Pennsylvania Exploring Underground Carbon Storage

Max Boath - Contributing Writer
Posted on Thursday 28th May 2009

Carbon dioxide is the most prevalent of the greenhouse gases. A by-product of coal plants, CO2 rises up into the atmosphere and traps heat from escaping our planet, thus contributing to global warming. The state of Pennsylvania is the third largest contributor to global warming in the U.S., and alone accounts for 1 percent of the world’s annual CO2 emissions. So if only there was a way of preventing the gas from escaping to the sky we wouldn’t have to worry about how much we produce.

In fact, carbon sequestration does just that. The newest weapon in fighting global warming, carbon capture and storage (CCS) is the act of collecting carbon dioxide emissions from factories and coal plants and pumping it thousands of feet below into porous rock, empty oil fields, and aquifers. The coal industry and the Obama administration both support this brand new technology and have endorsed $3.5 billion to fund the project. Pennsylvania, despite its defiling reputation, is on board to undertake the proposal. Experts say central and western Pennsylvania’s geology can hold about 100 years of carbon dioxide emissions, and with intensive backing the state could be able to locate a site and start collecting carbon by 2015.

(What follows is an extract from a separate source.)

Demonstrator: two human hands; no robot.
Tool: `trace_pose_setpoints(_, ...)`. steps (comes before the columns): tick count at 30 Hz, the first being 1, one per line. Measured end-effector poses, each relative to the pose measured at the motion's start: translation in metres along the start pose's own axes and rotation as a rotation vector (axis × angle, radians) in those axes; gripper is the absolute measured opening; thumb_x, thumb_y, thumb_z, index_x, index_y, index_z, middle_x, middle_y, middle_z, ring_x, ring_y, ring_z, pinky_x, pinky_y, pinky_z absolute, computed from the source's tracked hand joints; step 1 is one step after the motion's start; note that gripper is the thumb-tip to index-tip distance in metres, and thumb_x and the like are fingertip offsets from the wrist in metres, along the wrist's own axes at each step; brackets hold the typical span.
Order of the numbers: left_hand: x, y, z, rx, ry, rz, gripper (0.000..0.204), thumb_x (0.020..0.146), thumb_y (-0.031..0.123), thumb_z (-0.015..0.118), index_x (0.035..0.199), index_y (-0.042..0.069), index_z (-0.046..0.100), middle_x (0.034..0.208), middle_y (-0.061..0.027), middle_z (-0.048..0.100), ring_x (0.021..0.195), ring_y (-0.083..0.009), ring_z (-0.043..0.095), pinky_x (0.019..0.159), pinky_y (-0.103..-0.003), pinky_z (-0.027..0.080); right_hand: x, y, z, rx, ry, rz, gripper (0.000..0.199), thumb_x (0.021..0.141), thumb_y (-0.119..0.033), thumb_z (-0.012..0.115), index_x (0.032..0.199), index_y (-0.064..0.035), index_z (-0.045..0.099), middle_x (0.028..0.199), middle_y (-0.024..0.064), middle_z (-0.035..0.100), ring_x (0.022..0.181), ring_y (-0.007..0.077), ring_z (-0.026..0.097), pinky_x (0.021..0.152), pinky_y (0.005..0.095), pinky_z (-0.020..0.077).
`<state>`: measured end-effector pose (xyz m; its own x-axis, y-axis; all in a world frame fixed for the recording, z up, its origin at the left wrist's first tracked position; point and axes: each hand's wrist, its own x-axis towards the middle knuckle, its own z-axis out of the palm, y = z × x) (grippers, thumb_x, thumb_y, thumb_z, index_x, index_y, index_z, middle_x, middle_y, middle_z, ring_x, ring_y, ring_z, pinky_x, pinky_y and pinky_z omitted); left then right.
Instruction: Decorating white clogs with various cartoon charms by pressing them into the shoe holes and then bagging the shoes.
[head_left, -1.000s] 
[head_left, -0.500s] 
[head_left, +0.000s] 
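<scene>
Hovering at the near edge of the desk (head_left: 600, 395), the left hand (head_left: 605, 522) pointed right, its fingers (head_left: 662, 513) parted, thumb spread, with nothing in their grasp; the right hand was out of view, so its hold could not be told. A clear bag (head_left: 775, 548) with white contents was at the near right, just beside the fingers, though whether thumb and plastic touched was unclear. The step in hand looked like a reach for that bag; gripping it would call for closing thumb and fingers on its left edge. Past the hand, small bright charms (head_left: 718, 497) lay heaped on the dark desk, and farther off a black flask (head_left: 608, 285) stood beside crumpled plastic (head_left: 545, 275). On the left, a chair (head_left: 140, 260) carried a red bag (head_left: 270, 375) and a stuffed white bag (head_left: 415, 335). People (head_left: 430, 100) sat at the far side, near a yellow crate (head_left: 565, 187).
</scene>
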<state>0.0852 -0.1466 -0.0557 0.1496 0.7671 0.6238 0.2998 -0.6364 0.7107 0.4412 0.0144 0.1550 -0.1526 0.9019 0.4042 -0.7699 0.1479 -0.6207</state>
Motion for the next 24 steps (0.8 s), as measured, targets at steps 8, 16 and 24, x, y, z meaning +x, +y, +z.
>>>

Still, there are many obstacles and potential problems with carbon capture and storage. First, it is expensive. Conventional coal plants are not designed to incorporate CCS plants, and there are no CCS plants of commercial size. The process of capturing carbon and pumping it into the ground requires an additional 30 percent more energy, thus creating even more carbon of which it is intended to get rid of in the first place. The sights to store carbon must be thoroughly examined and speculated, taking years to complete. Then there are the dangers of carbon leakage. While CO2 is not considered toxic, groundwater contaminated by carbon could be deadly. Even more dangerous is the potential of a catastrophic carbon escape back into the atmosphere, negating the whole intention of CCS. Pumping so much CO2 underground has many unknown consequences, including earthquakes, and the state would be responsible for all incurred damages under the bill that has been introduced.

Governor Ed Rendell has been supportive of the legislature, which requires electric distribution companies to contract at least 3 percent of their electricity from CCS-utilizing coal plants by 2015. If such a bill were passed, not only would it create many new green jobs but would also give Pennsylvania and the U.S. a strong hold on the potentially globalizing carbon sequestration industry. There are many critics to the plan, stating that such a proposal cannot be achieved in the narrow timeframe due to the unknown nature and risks of the technology. While this could be an advantageous move for the state and nation, it still might be a bit early to ask about carbon sequestration on your next home efficiency checkup.